Windows code page detection
Opened this issue · 2 comments
Thanks for developing radian.
I am running R v. 4.3.0 on, Windows 11. When using R term as interactive terminal in vscode, I am getting:
Sys.getlocale()
[1]"LC_COLLATE=French_France.utf8;LC_CTYPE=French_France.utf8;LC_MONETARY=French_France.utf8;LC_NUMERIC=C;LC_TIME=French_France.utf8"
l10n_info()$system.codepage
[1] 65001
l10n_info()$codepage
[1] 65001
Now when using radian:
sessionInfo()$locale
"LC_COLLATE=French_France.1252;LC_CTYPE=French_France.1252;LC_MONETARY=French_France.1252;LC_NUMERIC=C;LC_TIME=French_France.1252"
l10n_info()$system.codepage
[1] 1252
l10n_info()$codepage
[1] 1252
After tweaking my .Rprofile, I can force R to use UTF-8 with radian:
sessionInfo()$locale
[1] "LC_COLLATE=fr_FR.UTF-8;LC_CTYPE=fr_FR.UTF-8;LC_MONETARY=fr-FR.UTF-8;LC_NUMERIC=C;LC_TIME=fr-FR.UTF-8"

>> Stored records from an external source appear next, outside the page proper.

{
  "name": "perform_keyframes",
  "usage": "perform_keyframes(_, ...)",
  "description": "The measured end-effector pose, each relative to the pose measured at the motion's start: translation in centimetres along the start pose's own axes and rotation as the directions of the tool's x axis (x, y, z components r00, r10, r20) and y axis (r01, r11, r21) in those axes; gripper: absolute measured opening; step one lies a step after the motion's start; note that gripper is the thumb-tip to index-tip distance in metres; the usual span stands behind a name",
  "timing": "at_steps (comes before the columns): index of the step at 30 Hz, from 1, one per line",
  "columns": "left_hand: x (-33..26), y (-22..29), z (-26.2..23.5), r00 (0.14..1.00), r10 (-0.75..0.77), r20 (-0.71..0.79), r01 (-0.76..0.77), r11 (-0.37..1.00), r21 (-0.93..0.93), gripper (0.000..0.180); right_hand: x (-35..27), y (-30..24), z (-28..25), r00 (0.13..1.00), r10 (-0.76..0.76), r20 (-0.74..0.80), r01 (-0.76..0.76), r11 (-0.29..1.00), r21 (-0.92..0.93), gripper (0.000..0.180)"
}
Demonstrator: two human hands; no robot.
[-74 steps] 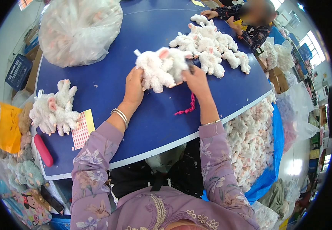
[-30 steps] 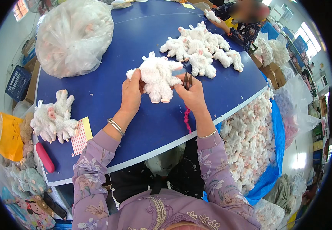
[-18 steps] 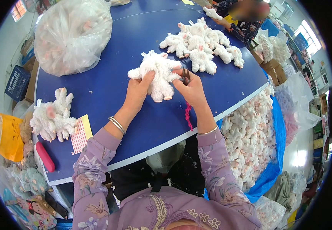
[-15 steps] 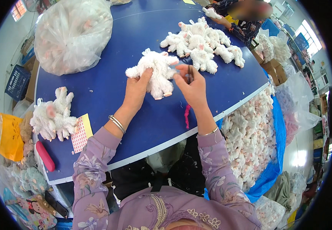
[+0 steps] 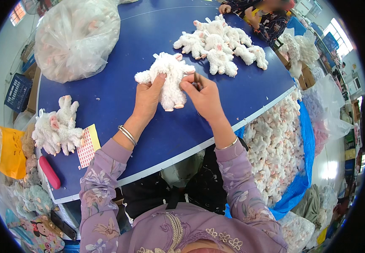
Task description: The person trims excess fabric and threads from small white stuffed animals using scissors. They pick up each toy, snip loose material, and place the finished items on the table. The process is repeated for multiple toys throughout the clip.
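A white fluffy plush lamb (image 5: 168,76) with pink feet is held above the blue table (image 5: 148,38). My left hand (image 5: 148,99) grips its left side, thumb on the body. My right hand (image 5: 204,95) pinches its right side and also has a thin dark tool sticking up between its fingers. A pile of finished white plush lambs (image 5: 220,44) lies just beyond my right hand.
A big clear bag of plush (image 5: 77,36) sits at the far left. A small heap of lambs (image 5: 58,126), a sticker sheet (image 5: 87,145) and a pink case (image 5: 49,172) lie near the left edge. A blue bin of lambs (image 5: 277,147) stands right. Another person (image 5: 260,10) sits across.
Both hands have lifted the lamb off the table and turned it; my right hand shifted from beside it onto its right side. The pink cord by the table edge is out of sight.
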State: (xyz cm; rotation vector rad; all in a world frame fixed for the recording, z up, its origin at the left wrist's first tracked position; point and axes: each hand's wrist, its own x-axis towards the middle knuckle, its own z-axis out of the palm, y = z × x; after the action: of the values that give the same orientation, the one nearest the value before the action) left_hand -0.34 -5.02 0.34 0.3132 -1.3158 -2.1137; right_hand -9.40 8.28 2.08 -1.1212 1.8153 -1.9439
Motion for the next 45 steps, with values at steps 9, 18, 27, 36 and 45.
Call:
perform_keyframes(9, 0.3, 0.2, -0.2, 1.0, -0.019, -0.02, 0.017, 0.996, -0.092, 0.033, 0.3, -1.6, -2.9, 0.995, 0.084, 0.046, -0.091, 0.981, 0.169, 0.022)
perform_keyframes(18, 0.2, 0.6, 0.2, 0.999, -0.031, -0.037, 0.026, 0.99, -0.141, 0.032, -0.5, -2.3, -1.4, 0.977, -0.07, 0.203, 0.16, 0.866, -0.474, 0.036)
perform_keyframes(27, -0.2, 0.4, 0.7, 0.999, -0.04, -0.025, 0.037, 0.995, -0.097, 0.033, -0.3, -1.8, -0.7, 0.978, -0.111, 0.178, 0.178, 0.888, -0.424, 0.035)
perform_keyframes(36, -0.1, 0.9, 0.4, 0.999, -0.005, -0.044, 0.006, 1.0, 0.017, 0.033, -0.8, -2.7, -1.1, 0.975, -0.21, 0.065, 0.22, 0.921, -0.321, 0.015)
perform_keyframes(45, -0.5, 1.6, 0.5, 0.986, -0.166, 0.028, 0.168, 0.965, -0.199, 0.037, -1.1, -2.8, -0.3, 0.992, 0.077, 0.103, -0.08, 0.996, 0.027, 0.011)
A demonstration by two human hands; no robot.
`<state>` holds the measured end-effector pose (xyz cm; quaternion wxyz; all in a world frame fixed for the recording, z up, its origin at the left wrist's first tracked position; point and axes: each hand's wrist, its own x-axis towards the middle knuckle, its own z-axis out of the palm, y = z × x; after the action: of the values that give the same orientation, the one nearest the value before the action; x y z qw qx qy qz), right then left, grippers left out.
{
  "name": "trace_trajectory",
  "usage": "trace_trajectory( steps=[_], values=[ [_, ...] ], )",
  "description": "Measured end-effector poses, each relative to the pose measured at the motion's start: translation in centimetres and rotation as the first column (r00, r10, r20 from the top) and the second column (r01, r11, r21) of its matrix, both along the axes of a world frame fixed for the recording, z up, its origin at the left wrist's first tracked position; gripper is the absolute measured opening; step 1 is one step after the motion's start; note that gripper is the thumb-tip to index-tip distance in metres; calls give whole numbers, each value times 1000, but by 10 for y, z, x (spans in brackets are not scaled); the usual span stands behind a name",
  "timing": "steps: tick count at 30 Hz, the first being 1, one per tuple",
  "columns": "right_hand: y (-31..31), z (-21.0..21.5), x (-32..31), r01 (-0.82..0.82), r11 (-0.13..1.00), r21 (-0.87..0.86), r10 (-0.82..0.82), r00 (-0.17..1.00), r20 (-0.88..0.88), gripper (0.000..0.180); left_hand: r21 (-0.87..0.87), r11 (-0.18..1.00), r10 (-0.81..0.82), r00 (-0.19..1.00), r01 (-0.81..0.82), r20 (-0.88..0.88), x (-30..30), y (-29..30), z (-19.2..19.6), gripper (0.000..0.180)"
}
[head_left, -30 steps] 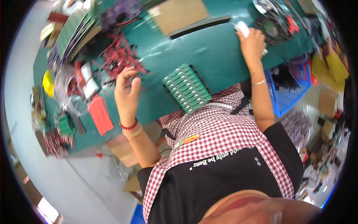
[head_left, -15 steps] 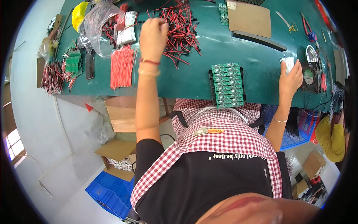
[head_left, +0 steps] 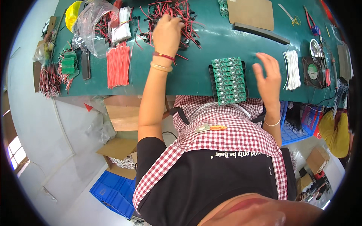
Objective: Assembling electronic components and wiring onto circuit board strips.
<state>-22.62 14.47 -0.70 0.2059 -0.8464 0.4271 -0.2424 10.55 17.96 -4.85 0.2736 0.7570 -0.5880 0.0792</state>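
Note:
My left hand (head_left: pixel 167 34) is over a loose pile of red and black wires (head_left: pixel 189 34) at the back of the bench. Its fingers are curled down and closed among the wires; the fingertips are partly hidden. To the right, my right hand (head_left: pixel 269 80) hovers over the bench's near edge, open, with thumb and fingers apart and nothing seen in it. Between the hands, a panel of small green circuit boards (head_left: pixel 229 81) rests on a black holder at the near edge. A bundle of white wires (head_left: pixel 292 70) lies right of my right hand.
Red wires (head_left: pixel 118 66) lie in a neat row at left, below a white bundle (head_left: pixel 122 25) and a clear plastic bag (head_left: pixel 95 28). Wired green boards (head_left: pixel 69 63) sit farther left. A dark bar (head_left: pixel 261 33) edges a cardboard sheet (head_left: pixel 250 14). A black fan (head_left: pixel 314 72) stands at right.
My right hand has left the white wires and moved left, toward the circuit boards, opening. My left hand has shifted right, onto the wire pile. The view has shifted slightly.

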Motion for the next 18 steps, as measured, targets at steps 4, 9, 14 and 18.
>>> trace_trajectory(
  steps=[4,9,14,18],
  values=[
    [38,0,28,-311,950,13,308,933,-186,99,-39,998,-45,999,45,-12,7,-4,16,20],
    [59,-24,44,-324,941,96,337,888,-313,109,-189,977,-73,990,95,118,0,-2,23,19],
    [59,-24,43,-307,942,135,334,896,-293,103,-264,964,-133,788,-39,-601,-51,38,57,17],
    [63,-22,37,-295,945,143,325,900,-289,102,194,961,-1,704,197,-710,-106,87,57,17]
  ],
)
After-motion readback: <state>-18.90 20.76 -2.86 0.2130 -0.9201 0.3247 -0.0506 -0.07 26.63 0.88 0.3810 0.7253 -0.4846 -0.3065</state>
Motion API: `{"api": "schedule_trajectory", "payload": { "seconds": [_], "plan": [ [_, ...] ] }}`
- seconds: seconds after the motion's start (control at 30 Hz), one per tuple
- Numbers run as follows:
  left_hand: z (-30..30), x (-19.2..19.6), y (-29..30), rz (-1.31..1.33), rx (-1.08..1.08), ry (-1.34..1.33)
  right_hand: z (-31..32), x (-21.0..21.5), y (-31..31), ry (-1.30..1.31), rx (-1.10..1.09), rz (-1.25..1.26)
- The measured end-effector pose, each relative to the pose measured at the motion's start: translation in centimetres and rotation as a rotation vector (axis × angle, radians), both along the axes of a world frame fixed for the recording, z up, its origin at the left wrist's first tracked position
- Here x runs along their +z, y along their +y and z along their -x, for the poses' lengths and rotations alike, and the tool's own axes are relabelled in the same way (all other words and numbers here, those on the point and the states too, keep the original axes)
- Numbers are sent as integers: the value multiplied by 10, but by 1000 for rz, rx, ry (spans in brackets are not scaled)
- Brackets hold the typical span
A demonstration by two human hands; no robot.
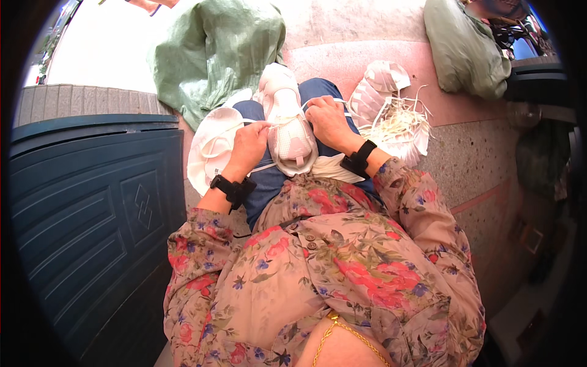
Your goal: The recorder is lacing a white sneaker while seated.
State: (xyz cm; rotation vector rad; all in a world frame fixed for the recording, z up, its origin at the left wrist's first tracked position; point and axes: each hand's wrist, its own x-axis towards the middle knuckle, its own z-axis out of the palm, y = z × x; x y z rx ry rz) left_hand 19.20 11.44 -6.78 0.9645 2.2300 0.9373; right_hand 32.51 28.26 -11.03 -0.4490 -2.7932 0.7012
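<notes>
A white and pale pink sneaker (292, 144) lies on my lap between my knees, its pinkish tongue end toward me. My left hand (249, 147) is at its left side, thumb and fingertips pinched on a white shoelace at the shoe's edge. On the other side my right hand (333, 125) is closed, with a strand of white shoelace at its fingertips; part of that grip is hidden. Past my right knee lies a bundle of loose cream laces (397, 122) on white shoe pieces (417, 144). More white shoe pieces (208, 150) rest beside my left knee.
A large green sack (217, 55) stands ahead to the left, another green sack (461, 52) ahead to the right. A dark blue panelled door (98, 208) is close on my left. Pink and speckled paving (471, 165) stretches to the right.
</notes>
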Motion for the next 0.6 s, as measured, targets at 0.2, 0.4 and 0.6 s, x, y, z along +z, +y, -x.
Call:
{"api": "schedule_trajectory", "payload": {
  "seconds": [0.2,0.4,0.6],
  "plan": [
    [-2,-13,-2,143,12,83,6,6,-2,-80,50,-80],
    [12,-23,11,123,-98,369,10,7,-5,-48,134,-156],
    [10,-9,15,166,-289,630,8,12,-6,-102,136,-163]
  ]
}}
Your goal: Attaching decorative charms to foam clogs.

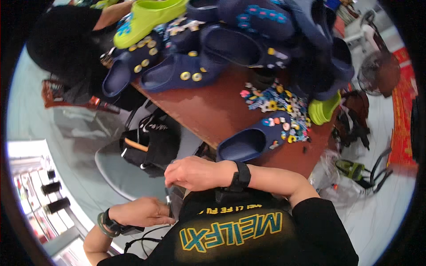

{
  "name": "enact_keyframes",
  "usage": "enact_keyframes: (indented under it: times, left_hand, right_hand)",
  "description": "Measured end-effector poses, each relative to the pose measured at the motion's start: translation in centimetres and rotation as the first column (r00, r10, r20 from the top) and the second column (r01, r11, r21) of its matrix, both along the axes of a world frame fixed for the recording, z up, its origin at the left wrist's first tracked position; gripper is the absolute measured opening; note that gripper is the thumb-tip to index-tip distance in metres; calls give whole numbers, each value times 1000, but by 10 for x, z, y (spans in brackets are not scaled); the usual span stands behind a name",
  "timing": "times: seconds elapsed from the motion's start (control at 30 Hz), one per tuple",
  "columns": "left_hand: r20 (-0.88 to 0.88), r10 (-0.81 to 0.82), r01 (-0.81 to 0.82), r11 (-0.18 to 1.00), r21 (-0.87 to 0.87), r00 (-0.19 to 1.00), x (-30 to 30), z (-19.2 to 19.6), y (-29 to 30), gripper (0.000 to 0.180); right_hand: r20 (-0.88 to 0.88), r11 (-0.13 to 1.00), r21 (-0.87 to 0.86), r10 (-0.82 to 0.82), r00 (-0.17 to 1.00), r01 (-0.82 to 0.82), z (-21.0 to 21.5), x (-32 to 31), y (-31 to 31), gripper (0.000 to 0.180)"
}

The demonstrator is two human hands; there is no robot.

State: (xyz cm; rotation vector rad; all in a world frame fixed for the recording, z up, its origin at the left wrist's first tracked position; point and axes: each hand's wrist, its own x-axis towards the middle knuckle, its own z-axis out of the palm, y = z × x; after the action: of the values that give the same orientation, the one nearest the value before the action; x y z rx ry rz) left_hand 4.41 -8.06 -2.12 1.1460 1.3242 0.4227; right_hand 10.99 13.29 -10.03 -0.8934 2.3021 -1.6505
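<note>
My right hand (pixel 193 173), with a black band on its wrist, is held close to my body, its fingers curled together. From beneath those fingers a thin dark rod-like piece with a light end (pixel 168 198) runs down toward my left hand (pixel 144 213). What my right fingers grip is mostly hidden. My left hand lies lower and to the left, fingers stretched out toward that piece; I see nothing clearly held in it. Behind it passes a black cable (pixel 146 239). On the table beyond my right wrist sits a navy clog (pixel 244 144) decorated with small charms.
Several navy clogs (pixel 177 73) and a lime green clog (pixel 146 17) crowd the brown table (pixel 191 104). Loose colourful charms (pixel 284 104) form a pile there. A grey chair (pixel 111 164) holds a black bag (pixel 155 142). Another person's arm (pixel 113 15) reaches in at far left.
</note>
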Motion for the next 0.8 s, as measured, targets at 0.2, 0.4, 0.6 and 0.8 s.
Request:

However, the R code page now conflicts with the Windows code page:
l10n_info()$system.codepage
[1] 1252
l10n_info()$codepage
[1] 65001
Starting from Windows 10 version 1803 and R v4.2, l10n_info()$system.codepage should report 65001.
The R-help page for ?Sys.setlocale says:
"From R 4.2, UCRT locale names should be used. The character set should match the system/ANSI codepage (l10n_info()$codepage be the same as l10n_info()$system.codepage). Setting it to any other value results in a warning and may cause encoding problems. As from R 4.2 on recent Windows the system codepage is 65001 and one should always use locale names ending with ".UTF-8" (except for "C" and ""), otherwise Windows may add a different character set."
It is unfortunately due to lack of naive UTF-8 support for python (radian requires python in case you didn't know).
It seems that there is a way to change python manifest's activeCodePage to UTF-8 via mt.exe
python/cpython#86873 (comment)
Thanks for your answer.